CKD has been individualized as an independent risk factor for CV disease, proportionally with the decline in renal function. In the studies by Fox et al (36), Kramer et al (28), Kobayashi et al (30) and Toussaint et al (31), there was an association between VC and declining renal function in the unadjusted analysis. However, in the multiple logistic regression analysis, after adjusting for age, diabetes, sex, race, HTA, and IL6, the association was lost. In our study based on an anadjusted analysis, the VC score is higher in patients with lower GFR. Bone ill-health is correlated with VC (37) particularly in patients with CKD (38,39).

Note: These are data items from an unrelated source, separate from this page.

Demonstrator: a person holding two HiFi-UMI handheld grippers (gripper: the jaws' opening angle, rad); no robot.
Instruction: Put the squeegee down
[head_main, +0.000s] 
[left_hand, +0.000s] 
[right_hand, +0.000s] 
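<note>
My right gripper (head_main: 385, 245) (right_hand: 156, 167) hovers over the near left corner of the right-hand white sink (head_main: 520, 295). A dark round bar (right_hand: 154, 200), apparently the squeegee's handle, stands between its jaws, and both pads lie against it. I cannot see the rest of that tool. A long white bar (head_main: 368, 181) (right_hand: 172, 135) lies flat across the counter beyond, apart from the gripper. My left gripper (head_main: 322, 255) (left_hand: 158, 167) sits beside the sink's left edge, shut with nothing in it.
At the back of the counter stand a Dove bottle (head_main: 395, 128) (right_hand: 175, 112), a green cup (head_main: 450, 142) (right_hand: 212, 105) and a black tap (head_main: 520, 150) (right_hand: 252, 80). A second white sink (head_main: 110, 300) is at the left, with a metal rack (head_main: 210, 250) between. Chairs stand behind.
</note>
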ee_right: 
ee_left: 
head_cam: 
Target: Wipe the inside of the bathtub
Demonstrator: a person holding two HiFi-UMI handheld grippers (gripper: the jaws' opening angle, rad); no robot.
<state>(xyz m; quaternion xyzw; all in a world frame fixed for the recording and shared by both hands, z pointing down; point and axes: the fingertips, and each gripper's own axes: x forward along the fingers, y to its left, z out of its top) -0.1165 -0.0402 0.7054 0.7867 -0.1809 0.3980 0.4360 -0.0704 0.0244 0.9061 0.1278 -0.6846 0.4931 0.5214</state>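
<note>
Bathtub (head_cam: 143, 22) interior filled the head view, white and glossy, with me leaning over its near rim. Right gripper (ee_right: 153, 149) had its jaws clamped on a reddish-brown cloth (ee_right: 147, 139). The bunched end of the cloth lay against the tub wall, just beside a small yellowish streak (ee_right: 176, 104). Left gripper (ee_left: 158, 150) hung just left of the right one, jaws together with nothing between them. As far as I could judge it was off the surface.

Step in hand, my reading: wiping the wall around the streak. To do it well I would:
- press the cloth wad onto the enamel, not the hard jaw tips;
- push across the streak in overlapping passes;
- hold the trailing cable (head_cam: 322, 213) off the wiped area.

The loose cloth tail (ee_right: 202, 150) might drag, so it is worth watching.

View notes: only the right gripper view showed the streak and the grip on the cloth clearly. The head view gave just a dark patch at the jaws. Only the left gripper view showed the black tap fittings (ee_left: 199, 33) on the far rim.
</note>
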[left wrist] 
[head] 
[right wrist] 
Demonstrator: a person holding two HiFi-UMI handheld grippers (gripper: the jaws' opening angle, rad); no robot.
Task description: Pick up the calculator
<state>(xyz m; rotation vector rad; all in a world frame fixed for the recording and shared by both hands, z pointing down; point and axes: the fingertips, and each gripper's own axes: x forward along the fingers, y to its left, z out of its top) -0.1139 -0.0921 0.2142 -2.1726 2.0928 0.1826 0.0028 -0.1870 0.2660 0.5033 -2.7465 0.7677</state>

There are many studies demonstrating the association between the bone quality [as evaluated by histomorphometry, radiology, ultrasonography, computerized tomography or dual-energy X-ray absorptiometry (DEXA)] and VC in HD patients (40,41). In predialysis patients there is a study by Toussaint et al (31) demonstrating an inverse correlation between femoral arterial calcifications and femoral T score (31). In our study, although the diagnosis of osteoporosis was made by X-ray, which picks up only the advanced stage, a strong correlation with VC was found, similar to the general population.
In conclusion, this study reports a high incidence of VC in predialysis CKD patients, worse with age, a history of cardiovascular disease, presence of osteoporosis and deteriorating renal function.
Acknowledgements
Not applicable.
Funding
No funding was received.
Availability of data and materials
The datasets used and/or analyzed during the present study are available from the author on reasonable request.
Authors' contributions
DT, DD and DI designed the study, obtained the data, and were responsible for the clinical management of the patient, the data evaluation and analysis and the writing of the manuscript. DT, AEBS and MDT analyzed and interpreted the X-rays. DT, DGB, LR, AT and OS performed the literature search and selected the studies to be included. DI and DD critically revised the manuscript. All authors read and approved the final manuscript. The contributions of all the authors on this article are greatly valued and appreciated.
Ethics approval and consent to participate
This study was approved by Ethics Committee of the Emergency University Hospital of Bucharest (Romania). Written informed consent was obtained from the patients prior to publication.
Patient consent for publication
Not applicable.
Competing interests
The authors declare that they have no competing interests.